**To do:**
Give the number of lines in this listing that hold "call". No other words belong in the reply.

Dataset extract: Begin

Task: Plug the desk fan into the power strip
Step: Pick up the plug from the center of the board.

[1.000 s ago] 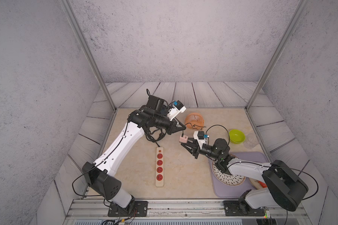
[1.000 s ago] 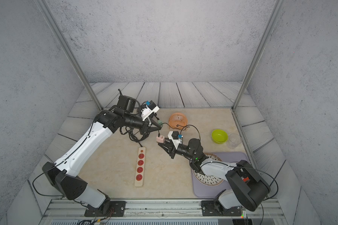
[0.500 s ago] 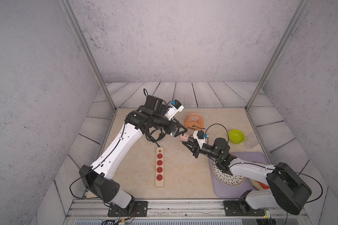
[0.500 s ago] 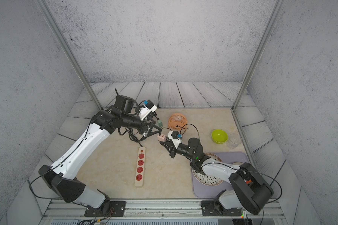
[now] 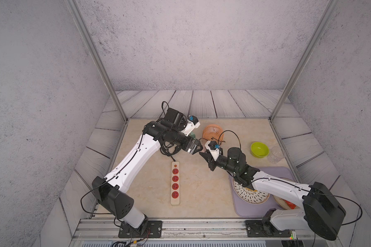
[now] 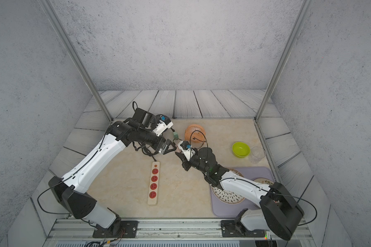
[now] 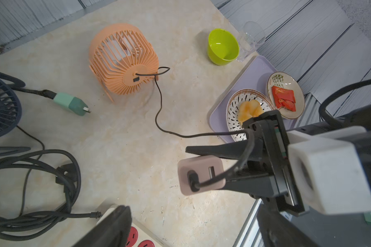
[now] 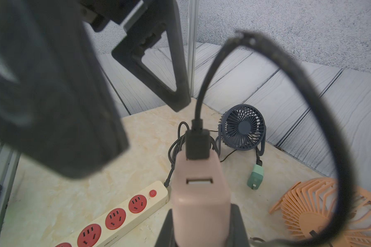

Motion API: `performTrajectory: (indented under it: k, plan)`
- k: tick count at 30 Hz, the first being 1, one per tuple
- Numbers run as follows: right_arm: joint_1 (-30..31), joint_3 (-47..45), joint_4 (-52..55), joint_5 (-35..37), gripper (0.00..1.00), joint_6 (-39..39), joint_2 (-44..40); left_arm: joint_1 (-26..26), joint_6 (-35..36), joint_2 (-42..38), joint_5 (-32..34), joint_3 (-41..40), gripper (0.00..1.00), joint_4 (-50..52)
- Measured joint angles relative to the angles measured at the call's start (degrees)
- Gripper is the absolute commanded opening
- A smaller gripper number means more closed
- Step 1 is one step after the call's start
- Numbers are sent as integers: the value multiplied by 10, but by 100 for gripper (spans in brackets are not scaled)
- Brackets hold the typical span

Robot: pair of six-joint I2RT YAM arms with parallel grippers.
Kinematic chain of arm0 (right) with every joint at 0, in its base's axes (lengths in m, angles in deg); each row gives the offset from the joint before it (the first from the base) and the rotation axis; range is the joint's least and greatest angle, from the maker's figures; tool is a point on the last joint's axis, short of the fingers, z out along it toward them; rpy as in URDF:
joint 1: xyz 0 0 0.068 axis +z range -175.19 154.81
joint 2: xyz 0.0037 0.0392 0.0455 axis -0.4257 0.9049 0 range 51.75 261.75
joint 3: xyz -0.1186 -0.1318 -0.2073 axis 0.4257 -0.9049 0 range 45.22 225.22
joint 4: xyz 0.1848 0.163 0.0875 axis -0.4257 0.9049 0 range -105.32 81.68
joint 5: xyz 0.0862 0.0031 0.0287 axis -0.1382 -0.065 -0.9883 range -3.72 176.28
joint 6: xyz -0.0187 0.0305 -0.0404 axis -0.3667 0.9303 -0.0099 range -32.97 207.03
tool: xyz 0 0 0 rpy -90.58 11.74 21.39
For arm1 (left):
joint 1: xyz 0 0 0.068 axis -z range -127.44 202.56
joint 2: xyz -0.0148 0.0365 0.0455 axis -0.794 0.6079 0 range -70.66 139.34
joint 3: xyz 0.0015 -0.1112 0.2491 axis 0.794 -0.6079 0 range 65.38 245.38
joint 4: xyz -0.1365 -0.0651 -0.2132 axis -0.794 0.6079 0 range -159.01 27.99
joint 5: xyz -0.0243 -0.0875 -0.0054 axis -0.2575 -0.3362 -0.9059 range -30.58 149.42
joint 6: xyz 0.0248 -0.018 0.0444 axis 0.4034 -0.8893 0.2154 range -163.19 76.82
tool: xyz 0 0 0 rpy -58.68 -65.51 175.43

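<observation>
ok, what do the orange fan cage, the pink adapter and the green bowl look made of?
orange fan cage: looks like moulded plastic, matte, with thin even ribs in one solid colour.
pink adapter: plastic, smooth satin finish, with rounded edges and a soft sheen.
green bowl: glossy, with bright highlights inside. Could be plastic or glazed ceramic, can't tell.

Two fans (image 8: 242, 128) (image 8: 330, 209), two adapters (image 8: 199, 192) (image 8: 255, 177), two plates (image 7: 234, 107) (image 7: 287, 80), one power strip (image 5: 175, 181), bowl (image 7: 223, 47), cup (image 7: 252, 36) and tray (image 7: 259, 68).
</observation>
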Motion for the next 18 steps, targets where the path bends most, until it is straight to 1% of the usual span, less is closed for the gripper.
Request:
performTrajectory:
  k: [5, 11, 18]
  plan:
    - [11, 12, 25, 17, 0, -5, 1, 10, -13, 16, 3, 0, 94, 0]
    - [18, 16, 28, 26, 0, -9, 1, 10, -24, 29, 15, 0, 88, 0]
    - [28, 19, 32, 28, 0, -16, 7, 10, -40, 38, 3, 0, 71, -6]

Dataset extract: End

**Solution:**
2